- What to produce -
Line by line, copy the data below exactly.

Collection entries:
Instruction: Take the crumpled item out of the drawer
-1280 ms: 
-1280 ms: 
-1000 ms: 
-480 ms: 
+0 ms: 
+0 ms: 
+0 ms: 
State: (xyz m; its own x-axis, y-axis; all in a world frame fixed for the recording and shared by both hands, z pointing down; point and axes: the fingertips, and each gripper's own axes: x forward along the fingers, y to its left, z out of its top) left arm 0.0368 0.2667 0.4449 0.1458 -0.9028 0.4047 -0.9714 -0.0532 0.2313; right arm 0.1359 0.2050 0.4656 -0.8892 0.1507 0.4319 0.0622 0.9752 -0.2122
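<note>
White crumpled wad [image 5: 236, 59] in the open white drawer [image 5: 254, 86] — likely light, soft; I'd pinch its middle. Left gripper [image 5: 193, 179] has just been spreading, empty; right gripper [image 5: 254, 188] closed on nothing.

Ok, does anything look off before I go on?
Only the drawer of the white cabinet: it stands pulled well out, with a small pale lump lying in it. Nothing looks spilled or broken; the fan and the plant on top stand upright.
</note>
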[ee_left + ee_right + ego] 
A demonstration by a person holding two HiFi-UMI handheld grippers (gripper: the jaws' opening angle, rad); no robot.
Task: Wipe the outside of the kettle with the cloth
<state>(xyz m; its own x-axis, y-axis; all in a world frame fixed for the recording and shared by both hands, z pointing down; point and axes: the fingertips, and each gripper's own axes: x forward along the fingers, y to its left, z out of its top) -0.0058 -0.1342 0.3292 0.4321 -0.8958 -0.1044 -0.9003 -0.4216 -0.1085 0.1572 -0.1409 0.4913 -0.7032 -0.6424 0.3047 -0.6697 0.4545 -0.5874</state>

- Output for this exercise -
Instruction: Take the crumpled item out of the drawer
-1280 ms: 
-1280 ms: 
-1000 ms: 
-480 ms: 
+0 ms: 
+0 ms: 
+0 ms: 
State: (xyz m; its own x-axis, y-axis; all in a world frame fixed for the recording and shared by both hands, z pointing down; point and axes: the fingertips, and each gripper's own axes: x forward along the fingers, y to its left, z out of its top) left arm 0.0368 0.2667 0.4449 0.1458 -0.9028 0.4047 -0.9714 -0.0532 0.2313; right arm 0.1359 0.2050 0.4656 -0.8892 0.1507 0.4319 0.0622 0.9752 -0.2122
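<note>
White crumpled wad [image 5: 236, 59] in the open white drawer [image 5: 254, 86] — likely light, soft; I'd pinch its middle. Left gripper [image 5: 193, 179] has just been spreading, empty; right gripper [image 5: 254, 188] closed on nothing.

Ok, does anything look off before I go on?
Only the drawer of the white cabinet: it stands pulled well out, with a small pale lump lying in it. Nothing looks spilled or broken; the fan and the plant on top stand upright.
</note>
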[ee_left + ee_right + ego] 
A demonstration by a person holding two HiFi-UMI handheld grippers (gripper: the jaws' opening angle, rad); no robot.
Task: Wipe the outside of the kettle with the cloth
<state>(xyz m; its own x-axis, y-axis; all in a world frame fixed for the recording and shared by both hands, z pointing down; point and axes: the fingertips, and each gripper's own axes: x forward along the fingers, y to its left, z out of its top) -0.0058 -0.1342 0.3292 0.4321 -0.8958 -0.1044 -0.9003 -0.4216 -0.1085 0.1572 -0.1409 0.4913 -0.7032 -0.6424 0.3047 -0.6697 0.4545 -0.5874</state>

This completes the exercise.